Russian President Vladimir Putin has issued his sternest warning to Georgia so far, telling European Union leaders that Tbilisi was risking bloodshed by seeking to regain control over breakaway regions.

The Reuters news agency reports that Putin sounded a conciliatory note on energy cooperation with the 25-nation EU, agreeing to negotiate on common principles in a new strategic partnership agreement and giving an assurance that foreign oil and gas investments would be respected. But he firmly rebuffed EU criticism of Russia’s blockade of its former Soviet neighbor, saying Georgia had provoked the escalation in tension by staging a military buildup around the Russian-backed regions of Abkhazia and South Ossetia.

“It is moving in the direction of bloodshed because the Georgian leadership is seeking to restore its control through military means and they are quite open about that,” Putin told a joint news conference after dinner with EU leaders. Georgia’s foreign minister accused Putin of deliberately misrepresenting the tensions between Georgia and Russia, and insulting the intelligence of his European colleagues.

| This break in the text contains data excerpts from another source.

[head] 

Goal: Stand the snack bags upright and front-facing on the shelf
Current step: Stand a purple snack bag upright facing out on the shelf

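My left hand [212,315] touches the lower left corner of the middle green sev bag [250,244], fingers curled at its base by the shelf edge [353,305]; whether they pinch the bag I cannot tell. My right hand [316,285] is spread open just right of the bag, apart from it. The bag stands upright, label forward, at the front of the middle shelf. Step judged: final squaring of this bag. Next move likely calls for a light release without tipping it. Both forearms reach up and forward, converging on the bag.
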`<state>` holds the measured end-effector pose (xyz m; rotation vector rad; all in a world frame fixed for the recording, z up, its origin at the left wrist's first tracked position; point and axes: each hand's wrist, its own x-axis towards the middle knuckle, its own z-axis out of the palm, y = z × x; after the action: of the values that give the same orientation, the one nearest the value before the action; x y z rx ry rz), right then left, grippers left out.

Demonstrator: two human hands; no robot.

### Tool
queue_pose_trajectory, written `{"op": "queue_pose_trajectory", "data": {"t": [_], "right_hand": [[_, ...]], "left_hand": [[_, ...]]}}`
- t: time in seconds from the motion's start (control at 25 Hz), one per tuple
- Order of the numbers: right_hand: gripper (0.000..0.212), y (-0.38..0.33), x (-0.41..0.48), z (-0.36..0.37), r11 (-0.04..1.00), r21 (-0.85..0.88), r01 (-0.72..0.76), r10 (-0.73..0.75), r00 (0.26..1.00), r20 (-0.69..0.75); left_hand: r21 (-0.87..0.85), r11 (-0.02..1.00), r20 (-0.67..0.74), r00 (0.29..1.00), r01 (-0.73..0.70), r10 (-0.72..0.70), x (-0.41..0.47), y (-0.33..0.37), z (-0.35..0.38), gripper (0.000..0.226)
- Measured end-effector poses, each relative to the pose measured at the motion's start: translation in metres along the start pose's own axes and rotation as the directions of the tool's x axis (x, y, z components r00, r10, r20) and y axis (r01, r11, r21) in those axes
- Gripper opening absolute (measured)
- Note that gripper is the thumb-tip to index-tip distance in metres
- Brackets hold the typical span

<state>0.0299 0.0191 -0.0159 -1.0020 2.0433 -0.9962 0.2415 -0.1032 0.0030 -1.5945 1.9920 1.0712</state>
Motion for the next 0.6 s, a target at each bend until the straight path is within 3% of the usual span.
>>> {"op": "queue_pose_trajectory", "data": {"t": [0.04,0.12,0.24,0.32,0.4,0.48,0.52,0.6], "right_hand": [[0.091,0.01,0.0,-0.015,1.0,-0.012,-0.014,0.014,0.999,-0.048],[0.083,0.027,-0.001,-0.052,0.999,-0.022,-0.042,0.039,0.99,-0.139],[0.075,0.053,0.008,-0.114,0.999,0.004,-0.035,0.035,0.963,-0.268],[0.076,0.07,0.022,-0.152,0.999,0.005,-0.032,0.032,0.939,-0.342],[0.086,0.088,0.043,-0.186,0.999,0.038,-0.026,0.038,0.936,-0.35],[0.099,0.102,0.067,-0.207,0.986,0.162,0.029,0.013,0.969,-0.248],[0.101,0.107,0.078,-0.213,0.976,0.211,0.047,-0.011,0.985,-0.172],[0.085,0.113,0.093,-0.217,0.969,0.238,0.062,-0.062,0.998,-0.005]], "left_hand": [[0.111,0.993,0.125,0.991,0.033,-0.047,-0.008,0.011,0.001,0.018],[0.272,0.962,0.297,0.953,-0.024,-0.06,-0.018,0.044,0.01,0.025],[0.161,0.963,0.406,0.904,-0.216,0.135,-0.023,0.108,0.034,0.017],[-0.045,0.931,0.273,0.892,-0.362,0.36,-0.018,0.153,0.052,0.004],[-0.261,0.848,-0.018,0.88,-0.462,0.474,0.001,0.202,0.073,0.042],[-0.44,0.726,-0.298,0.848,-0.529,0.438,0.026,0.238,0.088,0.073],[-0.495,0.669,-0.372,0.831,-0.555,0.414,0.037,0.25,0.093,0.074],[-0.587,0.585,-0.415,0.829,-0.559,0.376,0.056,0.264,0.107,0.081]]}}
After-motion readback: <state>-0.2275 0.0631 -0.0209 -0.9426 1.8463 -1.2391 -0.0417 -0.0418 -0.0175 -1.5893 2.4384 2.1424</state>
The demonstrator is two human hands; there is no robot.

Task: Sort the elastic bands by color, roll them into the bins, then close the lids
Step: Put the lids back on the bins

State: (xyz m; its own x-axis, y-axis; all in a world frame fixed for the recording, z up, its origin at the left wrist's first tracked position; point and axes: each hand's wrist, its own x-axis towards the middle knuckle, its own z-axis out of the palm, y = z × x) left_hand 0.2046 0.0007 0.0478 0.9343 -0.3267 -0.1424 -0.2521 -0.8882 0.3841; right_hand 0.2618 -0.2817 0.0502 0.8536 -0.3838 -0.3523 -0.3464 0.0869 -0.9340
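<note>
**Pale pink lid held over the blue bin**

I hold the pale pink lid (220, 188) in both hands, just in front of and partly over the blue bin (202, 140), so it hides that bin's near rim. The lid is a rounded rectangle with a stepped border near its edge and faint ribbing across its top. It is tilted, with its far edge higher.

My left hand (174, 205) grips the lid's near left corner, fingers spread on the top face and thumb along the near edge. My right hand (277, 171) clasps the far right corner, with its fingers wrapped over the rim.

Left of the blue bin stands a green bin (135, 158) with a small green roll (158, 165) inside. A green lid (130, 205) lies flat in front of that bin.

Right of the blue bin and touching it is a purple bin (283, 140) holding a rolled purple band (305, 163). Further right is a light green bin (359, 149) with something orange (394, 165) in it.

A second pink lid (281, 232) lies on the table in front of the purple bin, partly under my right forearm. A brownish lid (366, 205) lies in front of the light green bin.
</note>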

“The government of Georgia and the people of Georgia have no intention to use force against its citizens as repeatedly stated,” Foreign Minister Gela Bezhuashvili told reporters in Tbilisi. “This is pure fiction and the Russian president knows this but chooses to presume that the international community is ignorant,” he said.

The Europeans delivered a united message that Russia must give European firms a fair chance to access its huge energy resources or risk an investor exodus. “We need to develop mutual trust that requires transparency, the rule of law, reciprocity, nondiscrimination, market opening and market access,” European Commission President Jose Manuel Barroso said.

Putin said he believed there were no issues in energy cooperation that could not be resolved. He assured the Europeans that a decision to exclude foreign capital from development of the Arctic Shtokman gas field did not signal a change in rules for foreign investors and said Moscow would respect Shell’s license to operate its Sakhalin-2 project, which has been hit by Russian environmental charges.

Russian and European officials said Putin sought to tackle EU criticism head-on by inviting the leaders from the outset to question him on any sensitive issue. Finnish Prime Minister Matti Vanhanen said he had raised the murder of investigative journalist Anna Politkovskaya, a fierce critic of Putin, as well as Moscow’s treatment of Georgia and the harassment of Georgians in Russia.

Russia cut transport and postal links with Georgia after Tbilisi briefly detained four Russian army officers on spying charges last month. Some Georgians have been deported from Russia, Georgian businesses have been shut down and police have asked some schools to provide lists of pupils with Georgian-sounding names. Moscow has been irked by Georgian President Mikhail Saakashvili’s pursuit of NATO and EU membership, while Georgia accuses Russia of backing separatists by giving aid and Russian passports to residents of the breakaway territories.